WHAT YOU ARE ASKED TO DO: Reproduce each line of the entries that carries "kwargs".

^^^^^^^^^^^^^^^^

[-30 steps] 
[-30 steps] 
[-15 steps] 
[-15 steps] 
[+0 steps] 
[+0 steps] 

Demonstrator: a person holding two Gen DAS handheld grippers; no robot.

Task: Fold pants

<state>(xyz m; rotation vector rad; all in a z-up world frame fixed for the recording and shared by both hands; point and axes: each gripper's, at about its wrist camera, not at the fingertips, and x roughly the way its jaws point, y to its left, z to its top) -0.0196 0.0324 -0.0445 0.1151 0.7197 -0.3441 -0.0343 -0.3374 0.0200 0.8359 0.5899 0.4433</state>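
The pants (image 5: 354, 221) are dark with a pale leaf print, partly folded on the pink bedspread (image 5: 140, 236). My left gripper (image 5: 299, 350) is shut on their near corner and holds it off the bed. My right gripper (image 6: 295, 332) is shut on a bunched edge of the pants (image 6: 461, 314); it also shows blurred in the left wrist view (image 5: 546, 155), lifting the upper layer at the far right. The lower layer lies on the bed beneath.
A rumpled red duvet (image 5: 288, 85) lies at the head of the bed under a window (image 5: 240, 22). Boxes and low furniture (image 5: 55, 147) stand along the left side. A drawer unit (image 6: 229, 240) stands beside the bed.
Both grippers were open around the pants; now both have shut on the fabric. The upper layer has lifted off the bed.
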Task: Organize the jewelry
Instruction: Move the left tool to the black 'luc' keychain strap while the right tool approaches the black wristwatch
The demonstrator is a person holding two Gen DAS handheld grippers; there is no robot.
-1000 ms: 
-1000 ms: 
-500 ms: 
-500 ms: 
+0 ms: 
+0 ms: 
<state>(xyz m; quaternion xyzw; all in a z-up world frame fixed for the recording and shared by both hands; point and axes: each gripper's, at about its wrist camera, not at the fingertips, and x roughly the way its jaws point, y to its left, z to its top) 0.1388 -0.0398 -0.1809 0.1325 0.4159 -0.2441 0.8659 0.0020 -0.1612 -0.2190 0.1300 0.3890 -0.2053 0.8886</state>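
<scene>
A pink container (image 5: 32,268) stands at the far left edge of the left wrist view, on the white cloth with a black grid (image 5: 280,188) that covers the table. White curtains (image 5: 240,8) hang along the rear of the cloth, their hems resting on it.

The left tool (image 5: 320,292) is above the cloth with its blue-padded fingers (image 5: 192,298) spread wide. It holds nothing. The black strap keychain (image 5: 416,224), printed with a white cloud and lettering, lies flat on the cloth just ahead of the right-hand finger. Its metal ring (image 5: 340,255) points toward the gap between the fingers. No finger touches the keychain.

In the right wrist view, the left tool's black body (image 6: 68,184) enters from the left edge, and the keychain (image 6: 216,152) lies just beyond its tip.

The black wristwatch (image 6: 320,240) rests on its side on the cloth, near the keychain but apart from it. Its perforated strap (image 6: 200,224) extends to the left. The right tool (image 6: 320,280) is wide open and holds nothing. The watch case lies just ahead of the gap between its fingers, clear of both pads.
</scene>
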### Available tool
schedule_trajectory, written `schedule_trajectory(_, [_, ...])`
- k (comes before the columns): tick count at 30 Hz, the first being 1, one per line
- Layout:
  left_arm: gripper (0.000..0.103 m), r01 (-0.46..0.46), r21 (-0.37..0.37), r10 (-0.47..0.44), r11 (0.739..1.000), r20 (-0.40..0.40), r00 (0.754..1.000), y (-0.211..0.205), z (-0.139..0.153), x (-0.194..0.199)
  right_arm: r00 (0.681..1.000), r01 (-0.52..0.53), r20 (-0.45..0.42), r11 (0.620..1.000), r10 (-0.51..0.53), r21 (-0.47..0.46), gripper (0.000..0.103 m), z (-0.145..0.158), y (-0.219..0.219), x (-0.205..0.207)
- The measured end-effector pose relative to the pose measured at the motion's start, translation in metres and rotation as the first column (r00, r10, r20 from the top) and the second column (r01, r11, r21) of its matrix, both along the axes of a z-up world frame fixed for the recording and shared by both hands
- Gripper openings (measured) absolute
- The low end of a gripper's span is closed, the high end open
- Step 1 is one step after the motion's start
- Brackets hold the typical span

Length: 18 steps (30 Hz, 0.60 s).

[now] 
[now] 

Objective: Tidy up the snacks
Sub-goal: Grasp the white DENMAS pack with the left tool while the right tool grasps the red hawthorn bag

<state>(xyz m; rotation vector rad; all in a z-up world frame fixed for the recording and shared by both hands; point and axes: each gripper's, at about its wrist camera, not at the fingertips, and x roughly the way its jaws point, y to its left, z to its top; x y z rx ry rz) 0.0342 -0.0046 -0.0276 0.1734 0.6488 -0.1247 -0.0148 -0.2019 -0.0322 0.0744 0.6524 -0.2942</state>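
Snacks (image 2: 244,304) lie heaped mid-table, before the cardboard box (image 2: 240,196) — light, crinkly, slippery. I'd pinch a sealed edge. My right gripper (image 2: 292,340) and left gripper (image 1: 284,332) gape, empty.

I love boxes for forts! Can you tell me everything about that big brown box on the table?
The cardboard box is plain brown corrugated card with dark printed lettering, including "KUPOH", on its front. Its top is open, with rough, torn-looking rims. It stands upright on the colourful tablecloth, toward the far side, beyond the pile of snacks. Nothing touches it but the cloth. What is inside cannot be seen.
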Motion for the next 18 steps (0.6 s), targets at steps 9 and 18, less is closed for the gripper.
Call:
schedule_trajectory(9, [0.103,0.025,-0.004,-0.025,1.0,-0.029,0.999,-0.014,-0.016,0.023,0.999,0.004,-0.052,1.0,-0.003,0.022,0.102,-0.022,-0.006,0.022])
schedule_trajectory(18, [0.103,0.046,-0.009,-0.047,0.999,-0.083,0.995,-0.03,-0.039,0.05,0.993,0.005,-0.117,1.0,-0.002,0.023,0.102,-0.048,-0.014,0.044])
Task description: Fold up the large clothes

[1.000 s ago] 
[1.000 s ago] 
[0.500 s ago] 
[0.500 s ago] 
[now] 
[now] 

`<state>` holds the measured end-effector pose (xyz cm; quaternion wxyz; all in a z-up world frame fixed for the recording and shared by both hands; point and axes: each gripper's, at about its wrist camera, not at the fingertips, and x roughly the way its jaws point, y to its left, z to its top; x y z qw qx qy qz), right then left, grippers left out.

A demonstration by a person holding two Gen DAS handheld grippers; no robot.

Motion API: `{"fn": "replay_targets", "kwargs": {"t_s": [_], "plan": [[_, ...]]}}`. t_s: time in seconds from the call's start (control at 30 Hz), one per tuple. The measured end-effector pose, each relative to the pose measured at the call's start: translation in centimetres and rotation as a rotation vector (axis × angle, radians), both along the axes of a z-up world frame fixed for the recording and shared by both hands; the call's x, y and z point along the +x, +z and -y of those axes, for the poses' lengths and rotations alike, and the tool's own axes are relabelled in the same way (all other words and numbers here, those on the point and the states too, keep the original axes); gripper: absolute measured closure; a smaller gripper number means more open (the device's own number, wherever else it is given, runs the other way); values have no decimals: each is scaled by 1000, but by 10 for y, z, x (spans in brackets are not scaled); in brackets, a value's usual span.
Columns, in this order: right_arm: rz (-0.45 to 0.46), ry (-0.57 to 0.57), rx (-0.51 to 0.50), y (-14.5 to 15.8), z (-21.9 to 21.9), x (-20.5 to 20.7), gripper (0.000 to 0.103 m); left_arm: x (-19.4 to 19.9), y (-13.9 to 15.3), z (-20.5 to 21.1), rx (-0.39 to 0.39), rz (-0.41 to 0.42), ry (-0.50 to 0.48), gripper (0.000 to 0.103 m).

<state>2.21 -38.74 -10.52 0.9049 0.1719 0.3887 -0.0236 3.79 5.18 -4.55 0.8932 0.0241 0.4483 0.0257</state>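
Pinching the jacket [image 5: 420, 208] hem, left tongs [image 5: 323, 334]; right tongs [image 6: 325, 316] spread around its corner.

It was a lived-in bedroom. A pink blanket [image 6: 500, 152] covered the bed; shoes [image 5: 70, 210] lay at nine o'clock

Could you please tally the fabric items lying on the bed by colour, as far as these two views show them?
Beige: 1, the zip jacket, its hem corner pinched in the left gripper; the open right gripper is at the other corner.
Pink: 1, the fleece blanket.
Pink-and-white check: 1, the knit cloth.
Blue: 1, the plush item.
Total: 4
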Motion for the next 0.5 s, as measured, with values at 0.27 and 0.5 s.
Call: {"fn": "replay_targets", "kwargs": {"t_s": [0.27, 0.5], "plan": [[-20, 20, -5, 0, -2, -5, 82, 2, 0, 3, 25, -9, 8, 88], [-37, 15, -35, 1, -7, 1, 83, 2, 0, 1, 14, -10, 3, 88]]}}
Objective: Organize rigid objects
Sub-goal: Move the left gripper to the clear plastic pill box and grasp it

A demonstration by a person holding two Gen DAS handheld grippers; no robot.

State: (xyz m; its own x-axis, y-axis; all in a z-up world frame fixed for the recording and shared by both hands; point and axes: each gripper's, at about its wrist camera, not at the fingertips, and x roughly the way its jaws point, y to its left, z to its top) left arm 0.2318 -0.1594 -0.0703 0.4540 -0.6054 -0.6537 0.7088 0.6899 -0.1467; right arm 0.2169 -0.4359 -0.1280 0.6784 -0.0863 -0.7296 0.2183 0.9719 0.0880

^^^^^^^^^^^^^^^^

TASK RESPONSE:
Motion API: `{"fn": "replay_targets", "kwargs": {"t_s": [_], "plan": [[_, ...]]}}`. t_s: time in seconds from the call's start (control at 30 Hz), one per tuple. The measured end-effector pose, each relative to the pose measured at the call's start: translation in centimetres and rotation as a rotation vector (axis × angle, radians), both along the axes of a z-up world frame fixed for the recording and shared by both hands; the call's x, y and z point along the +x, +z and -y of those axes, for the poses' lengths and rotations alike, and the tool's own axes are relabelled in the same way (all other words and numbers here, those on the point and the states too, keep the original axes); gripper: absolute measured closure; a smaller gripper number means more open (the device's own number, wherever else it is given, runs the other way); values have no decimals: each is scaled by 1000, but by 10 for y, z, x (spans in brackets are not scaled); in brackets, a value's usual span.
Call: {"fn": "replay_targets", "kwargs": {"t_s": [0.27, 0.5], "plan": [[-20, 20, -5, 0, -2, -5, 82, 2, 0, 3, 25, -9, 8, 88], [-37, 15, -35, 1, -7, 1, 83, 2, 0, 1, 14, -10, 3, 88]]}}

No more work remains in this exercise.